Endpoint Protection

Auditing Web Site Authentication, Part Two 

05-05-2003 02:00 AM

by Mark Burnett

Inadequate user security is a problem that Web developers must address. Perhaps it is lack of standards. Perhaps it is a lack of auditing. This is the second part of an article addressing both of those issues by establishing a standard audit procedure by which to measure your own security. Test this list of questions against your own Web site's authentication scheme and see how it stands. The first article focused on issues surrounding usernames and passwords. This article will explore issues surrounding user privacy, session authentication, user security, and cookies.

User Privacy

Does the system transmit user credentials over a secure channel?

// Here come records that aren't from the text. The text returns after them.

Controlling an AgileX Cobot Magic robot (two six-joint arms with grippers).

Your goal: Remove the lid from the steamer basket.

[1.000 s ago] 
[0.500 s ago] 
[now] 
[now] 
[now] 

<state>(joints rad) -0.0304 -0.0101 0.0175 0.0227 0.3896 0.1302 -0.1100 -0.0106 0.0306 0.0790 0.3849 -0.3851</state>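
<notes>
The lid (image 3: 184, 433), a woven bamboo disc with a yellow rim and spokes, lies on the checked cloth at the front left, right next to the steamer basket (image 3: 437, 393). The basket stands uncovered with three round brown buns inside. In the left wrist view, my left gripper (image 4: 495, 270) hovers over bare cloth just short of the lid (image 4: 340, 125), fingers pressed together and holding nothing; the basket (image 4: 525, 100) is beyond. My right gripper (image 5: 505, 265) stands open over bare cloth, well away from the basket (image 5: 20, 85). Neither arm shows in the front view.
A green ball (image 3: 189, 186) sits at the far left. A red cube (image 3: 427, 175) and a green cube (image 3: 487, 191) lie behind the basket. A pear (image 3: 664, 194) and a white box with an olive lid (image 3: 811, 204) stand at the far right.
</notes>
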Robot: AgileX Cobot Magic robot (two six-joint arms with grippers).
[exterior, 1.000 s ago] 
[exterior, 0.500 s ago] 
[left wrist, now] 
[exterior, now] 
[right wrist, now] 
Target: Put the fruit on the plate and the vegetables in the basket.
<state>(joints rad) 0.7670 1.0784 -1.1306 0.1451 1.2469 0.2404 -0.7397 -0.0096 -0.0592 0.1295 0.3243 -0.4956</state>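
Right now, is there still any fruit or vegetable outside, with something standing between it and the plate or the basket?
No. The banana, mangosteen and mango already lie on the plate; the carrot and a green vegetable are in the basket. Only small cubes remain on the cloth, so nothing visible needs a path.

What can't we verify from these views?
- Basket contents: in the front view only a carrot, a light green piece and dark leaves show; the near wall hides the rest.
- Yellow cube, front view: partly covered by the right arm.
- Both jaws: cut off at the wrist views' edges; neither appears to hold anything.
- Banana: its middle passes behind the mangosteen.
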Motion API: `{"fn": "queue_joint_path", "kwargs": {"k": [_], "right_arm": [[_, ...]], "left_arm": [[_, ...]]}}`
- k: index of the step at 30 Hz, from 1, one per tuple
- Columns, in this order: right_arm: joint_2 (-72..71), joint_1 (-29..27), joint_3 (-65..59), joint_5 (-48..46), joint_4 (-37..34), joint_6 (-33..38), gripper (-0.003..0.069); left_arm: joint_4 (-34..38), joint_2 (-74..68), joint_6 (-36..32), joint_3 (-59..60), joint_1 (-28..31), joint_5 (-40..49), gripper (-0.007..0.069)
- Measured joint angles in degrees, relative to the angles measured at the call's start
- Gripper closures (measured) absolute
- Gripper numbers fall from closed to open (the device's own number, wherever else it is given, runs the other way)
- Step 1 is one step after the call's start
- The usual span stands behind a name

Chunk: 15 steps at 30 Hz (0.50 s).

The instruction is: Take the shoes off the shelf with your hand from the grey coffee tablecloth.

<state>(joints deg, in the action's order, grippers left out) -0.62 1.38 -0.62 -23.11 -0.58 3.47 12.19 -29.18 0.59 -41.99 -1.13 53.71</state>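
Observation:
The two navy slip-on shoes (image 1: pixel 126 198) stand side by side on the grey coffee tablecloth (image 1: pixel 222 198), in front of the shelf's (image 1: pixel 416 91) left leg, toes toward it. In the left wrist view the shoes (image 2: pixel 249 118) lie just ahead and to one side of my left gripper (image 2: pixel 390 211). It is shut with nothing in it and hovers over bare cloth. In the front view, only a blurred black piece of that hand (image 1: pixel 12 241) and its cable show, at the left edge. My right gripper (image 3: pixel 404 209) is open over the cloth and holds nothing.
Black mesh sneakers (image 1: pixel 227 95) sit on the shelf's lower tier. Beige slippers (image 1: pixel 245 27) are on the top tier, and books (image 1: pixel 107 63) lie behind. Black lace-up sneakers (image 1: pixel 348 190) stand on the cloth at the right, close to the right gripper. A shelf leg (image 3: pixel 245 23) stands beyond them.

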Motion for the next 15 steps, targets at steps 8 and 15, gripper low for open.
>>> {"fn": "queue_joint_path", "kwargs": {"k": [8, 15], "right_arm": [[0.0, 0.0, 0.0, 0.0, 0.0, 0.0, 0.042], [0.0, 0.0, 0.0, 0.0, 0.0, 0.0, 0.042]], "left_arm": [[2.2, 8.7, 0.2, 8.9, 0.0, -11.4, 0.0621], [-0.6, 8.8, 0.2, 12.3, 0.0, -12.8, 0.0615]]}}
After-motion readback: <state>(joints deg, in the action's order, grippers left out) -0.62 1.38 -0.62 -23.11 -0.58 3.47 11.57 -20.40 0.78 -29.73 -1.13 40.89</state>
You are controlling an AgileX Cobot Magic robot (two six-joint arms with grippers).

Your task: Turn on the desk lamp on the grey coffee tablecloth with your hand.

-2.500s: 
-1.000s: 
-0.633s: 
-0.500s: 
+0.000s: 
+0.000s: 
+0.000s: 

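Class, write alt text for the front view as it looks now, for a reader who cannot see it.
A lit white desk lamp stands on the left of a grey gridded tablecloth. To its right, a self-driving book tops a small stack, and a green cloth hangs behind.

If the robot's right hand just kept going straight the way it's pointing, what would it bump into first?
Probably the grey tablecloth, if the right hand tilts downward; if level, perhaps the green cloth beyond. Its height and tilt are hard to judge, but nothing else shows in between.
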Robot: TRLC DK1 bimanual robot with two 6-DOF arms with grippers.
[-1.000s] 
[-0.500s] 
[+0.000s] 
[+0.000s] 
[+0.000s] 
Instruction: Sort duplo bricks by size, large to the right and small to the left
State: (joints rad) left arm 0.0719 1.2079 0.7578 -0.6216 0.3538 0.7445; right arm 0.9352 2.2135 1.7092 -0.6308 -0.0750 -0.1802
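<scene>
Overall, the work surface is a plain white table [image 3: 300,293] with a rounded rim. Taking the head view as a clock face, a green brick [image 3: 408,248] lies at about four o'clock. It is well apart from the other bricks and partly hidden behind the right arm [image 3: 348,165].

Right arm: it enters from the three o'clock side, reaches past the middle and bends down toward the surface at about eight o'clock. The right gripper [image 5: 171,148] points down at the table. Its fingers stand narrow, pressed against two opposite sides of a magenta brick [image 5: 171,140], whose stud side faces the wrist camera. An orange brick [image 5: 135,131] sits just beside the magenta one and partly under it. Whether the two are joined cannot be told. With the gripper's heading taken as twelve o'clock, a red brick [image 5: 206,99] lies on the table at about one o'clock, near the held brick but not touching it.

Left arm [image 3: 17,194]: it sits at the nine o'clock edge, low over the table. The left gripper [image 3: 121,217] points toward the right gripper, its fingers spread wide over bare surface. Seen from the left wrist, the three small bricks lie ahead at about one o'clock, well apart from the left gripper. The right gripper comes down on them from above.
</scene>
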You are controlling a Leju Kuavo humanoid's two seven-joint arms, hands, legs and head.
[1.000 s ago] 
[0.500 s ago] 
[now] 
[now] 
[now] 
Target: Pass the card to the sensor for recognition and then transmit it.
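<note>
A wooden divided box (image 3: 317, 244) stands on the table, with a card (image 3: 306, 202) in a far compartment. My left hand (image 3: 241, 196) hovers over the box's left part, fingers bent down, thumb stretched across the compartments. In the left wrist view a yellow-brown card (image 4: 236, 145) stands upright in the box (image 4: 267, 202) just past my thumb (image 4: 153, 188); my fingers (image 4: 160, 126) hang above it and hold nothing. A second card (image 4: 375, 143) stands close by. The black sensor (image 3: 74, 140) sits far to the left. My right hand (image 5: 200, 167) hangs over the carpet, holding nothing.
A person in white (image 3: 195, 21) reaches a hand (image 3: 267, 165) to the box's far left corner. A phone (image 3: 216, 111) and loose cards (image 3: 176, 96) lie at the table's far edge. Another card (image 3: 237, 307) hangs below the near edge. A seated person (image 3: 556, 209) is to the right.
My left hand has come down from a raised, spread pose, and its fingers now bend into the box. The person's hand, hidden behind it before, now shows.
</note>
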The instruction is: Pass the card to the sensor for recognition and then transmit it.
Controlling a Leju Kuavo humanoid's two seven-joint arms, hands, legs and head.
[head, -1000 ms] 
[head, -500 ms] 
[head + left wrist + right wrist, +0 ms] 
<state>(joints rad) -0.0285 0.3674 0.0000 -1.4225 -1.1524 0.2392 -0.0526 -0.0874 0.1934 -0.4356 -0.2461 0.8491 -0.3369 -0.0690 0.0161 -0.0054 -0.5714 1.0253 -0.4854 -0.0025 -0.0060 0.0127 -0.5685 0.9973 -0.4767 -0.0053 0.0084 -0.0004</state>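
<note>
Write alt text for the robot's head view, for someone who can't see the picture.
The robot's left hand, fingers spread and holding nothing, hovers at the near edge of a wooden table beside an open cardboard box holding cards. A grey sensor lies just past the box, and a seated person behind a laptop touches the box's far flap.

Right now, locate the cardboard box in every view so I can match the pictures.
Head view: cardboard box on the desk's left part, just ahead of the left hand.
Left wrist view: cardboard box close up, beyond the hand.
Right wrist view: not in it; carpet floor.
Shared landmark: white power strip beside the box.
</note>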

Whenever users log in, set personal information, answer secret questions, etc., always be sure to use SSL for the connection. Further, make sure that you specify a unique realm for all SSL pages to be sure that the information is not revealed when browsing to non-encrypted pages.

Many Web sites such as Hotmail and Yahoo! do provide secure login pages, but this is not the default option; users must click on another link to log in securely.

Are passwords stored using a strong hashing algorithm?

You should never store a user's password in plain text. At a minimum you should use as strong encryption algorithm. The best thing to do is not store the password at all, but create a hash of the password using a message digest or one-way hashing algorithm. These algorithms derive a hash that cannot be used to determine the original password. The occurrence of any two passwords creating the same hash is extremely rare, so this method is very secure. To verify a password, you hash the user's input and compare it with the hash stored in the database.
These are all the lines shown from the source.